Fox did not write many stories for Superman or the Superman family directly, except for the many stories involving the Justice Society of America and the later Justice League of America. He did write one Superboy script, for Superboy #20, the June/July 1952 issue, published around April 2, 1952. The title was edited by Jack Schiff, pencilled by John Sikela and inked by Ed Dobrokta. Some criminals stole several dragon teeth from a private collection and publicly plant the teeth in the ground. The teeth grow onto soldiers who then attempt to rob a bank. They are stopped by Superboy, who took them to prison. When two groups of these soldiers are in prison, they work together and break out crime boss Big Boy Talbot. Superboy surmises that the teeth growing into soldiers was a hoax and follows the gang to their secret hideout.
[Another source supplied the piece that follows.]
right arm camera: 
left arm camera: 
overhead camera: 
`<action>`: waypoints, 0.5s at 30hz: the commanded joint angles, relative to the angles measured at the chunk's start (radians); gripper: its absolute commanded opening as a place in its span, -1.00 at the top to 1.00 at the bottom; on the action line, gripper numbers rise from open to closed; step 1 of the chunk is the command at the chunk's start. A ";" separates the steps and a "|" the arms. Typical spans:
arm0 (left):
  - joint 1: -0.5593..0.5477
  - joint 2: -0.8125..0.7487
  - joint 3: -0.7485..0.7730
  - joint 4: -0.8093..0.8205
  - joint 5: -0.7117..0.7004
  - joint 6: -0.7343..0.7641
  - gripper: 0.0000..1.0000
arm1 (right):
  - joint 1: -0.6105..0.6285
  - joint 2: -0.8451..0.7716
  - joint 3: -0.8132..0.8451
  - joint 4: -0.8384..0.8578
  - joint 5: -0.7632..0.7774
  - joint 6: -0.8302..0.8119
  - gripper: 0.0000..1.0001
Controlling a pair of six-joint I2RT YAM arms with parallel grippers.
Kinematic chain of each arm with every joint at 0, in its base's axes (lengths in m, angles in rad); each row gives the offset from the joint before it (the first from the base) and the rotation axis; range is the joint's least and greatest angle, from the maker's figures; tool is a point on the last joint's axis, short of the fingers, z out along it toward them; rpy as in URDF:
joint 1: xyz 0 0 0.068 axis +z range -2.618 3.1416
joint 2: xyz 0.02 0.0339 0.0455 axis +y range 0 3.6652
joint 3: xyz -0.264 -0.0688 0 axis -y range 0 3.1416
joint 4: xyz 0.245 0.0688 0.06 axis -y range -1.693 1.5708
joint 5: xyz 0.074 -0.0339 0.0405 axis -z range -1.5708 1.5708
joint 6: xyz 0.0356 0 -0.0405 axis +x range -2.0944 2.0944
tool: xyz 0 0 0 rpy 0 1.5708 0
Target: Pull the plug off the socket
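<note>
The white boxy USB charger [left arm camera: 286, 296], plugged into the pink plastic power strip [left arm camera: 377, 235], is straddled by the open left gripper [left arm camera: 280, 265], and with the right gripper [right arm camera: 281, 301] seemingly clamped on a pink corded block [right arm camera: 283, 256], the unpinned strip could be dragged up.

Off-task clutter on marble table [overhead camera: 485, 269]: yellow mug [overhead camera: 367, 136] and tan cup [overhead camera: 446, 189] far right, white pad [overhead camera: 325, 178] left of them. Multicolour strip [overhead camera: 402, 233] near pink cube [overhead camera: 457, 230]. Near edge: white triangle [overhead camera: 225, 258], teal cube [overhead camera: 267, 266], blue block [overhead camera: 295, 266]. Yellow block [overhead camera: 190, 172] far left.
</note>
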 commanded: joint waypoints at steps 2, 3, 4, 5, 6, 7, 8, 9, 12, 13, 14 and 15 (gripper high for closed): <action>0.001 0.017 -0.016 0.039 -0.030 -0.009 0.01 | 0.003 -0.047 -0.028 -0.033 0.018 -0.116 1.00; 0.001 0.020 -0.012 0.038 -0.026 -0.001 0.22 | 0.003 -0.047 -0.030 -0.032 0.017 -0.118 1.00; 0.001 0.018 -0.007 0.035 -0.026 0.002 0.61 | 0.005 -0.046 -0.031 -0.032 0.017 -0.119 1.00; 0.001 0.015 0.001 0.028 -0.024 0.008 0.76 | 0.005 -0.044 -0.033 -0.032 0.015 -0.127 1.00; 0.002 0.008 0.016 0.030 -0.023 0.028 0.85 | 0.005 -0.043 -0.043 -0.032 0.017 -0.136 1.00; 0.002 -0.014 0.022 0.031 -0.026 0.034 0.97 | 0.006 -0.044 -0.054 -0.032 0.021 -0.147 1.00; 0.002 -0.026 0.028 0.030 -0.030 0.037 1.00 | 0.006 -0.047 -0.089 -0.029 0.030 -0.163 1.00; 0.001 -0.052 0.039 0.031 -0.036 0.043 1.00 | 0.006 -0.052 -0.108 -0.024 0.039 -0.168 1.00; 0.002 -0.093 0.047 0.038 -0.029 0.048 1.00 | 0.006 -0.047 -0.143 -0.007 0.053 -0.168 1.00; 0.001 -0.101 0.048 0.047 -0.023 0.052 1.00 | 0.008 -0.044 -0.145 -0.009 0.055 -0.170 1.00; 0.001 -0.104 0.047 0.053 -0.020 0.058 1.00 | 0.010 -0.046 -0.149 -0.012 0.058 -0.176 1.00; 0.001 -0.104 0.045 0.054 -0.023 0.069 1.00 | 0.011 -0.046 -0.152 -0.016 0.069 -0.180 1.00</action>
He captured them as they attempted to recover their hidden loot and returned them to prison, we assume this time for good. It wasn't the greatest golden or silver age story, but involving a Superman story merited mention here.
Gardner Fox wrote for both companies that would eventually combine to become the DC Comics we know today, National Comics and All-American Comics. His first stories predate the first publication of both Superman and Batman. His first DC story was for Detective Comics #4, the July 1937 issue, published around May 25, 1937. It featured the character on the cover, Speed Saunders. Craig Flessel drew both the cover and the story featuring the character, titled The Mystery Of San Jose Island. Saunders was an adventurer and detective. The editor was Malcolm Wheeler-Nicholson, who founded what would become DC Comics a few years earlier. Most comics at this time contained about 64 pages, like this Detective Comics and sold for a dime. The characters who also appeared in this issue were:
Cosmo The Phantom Of Disguise
Bart Regan, Spy a Siegel and Shuster character
Slam Bradley another Siegel and Shuster character.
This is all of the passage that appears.